2.4 Constructing the Target and Quotient Polynomials
The target polynomial vanishes at every constraint point $r_i$:
\[\begin{aligned} Z(X) &=(X-1)(X-2)(X-3)\\ &=X^3-6X^2+11X-6 \end{aligned}\]Now define
\[\begin{aligned} P(X) &=A_{\mathbf w}(X)B_{\mathbf w}(X)-C_{\mathbf w}(X)\\ &=4X^4-18X^3+8X^2+42X-36 \end{aligned}\]The witness satisfies all three constraints, so $P(1)=P(2)=P(3)=0$, $P(X)$ is divisible by $Z(X)$.

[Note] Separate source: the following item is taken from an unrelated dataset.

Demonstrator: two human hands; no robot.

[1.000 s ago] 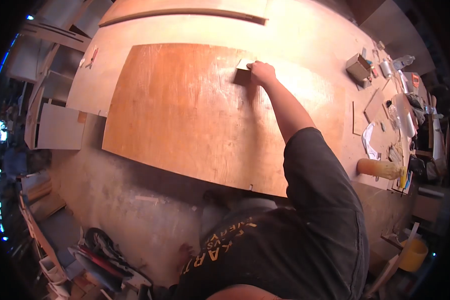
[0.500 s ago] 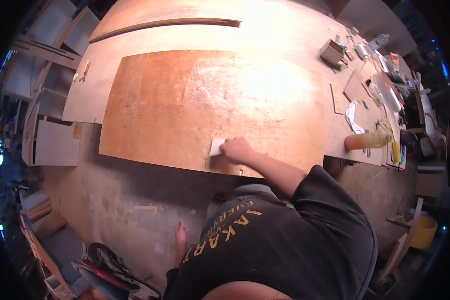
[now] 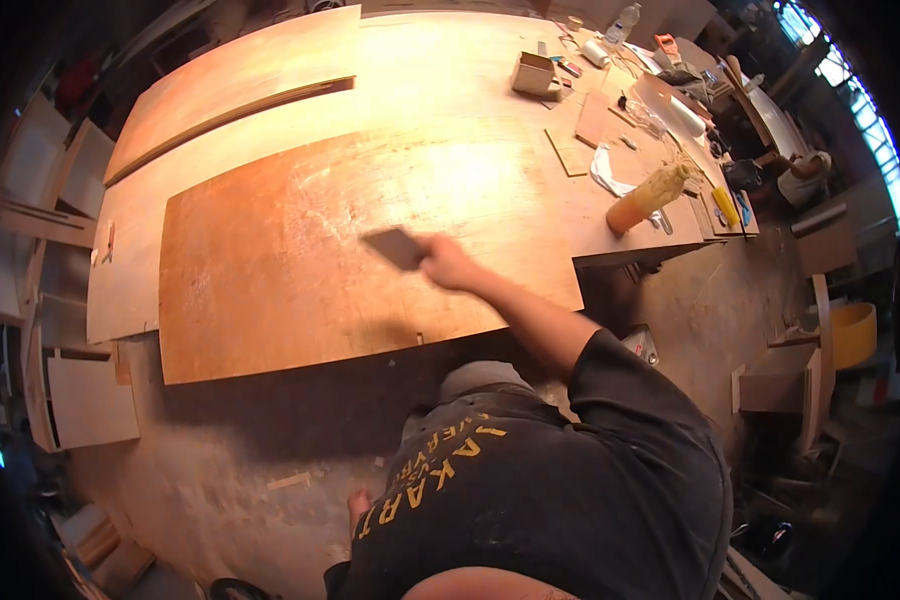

Polynomial division gives $H(X)=P(X)/Z(X)=4X+6$.
Hence, $A_{\mathbf w}(X)B_{\mathbf w}(X)-C_{\mathbf w}(X)=H(X)Z(X)$.
This is the complete QAP divisibility relation for the example. Given the interpolation construction above, it is equivalent to the three original R1CS constraints.
However, a QAP relation is still only an algebraic statement, not a SNARK proof. A concrete proof system must cryptographically encode and randomize the relevant QAP-derived values so that the verifier can check the relation succinctly without learning the private witness. Groth16, for example, performs this final transformation using elliptic-curve points. That proof-system layer will be covered separately.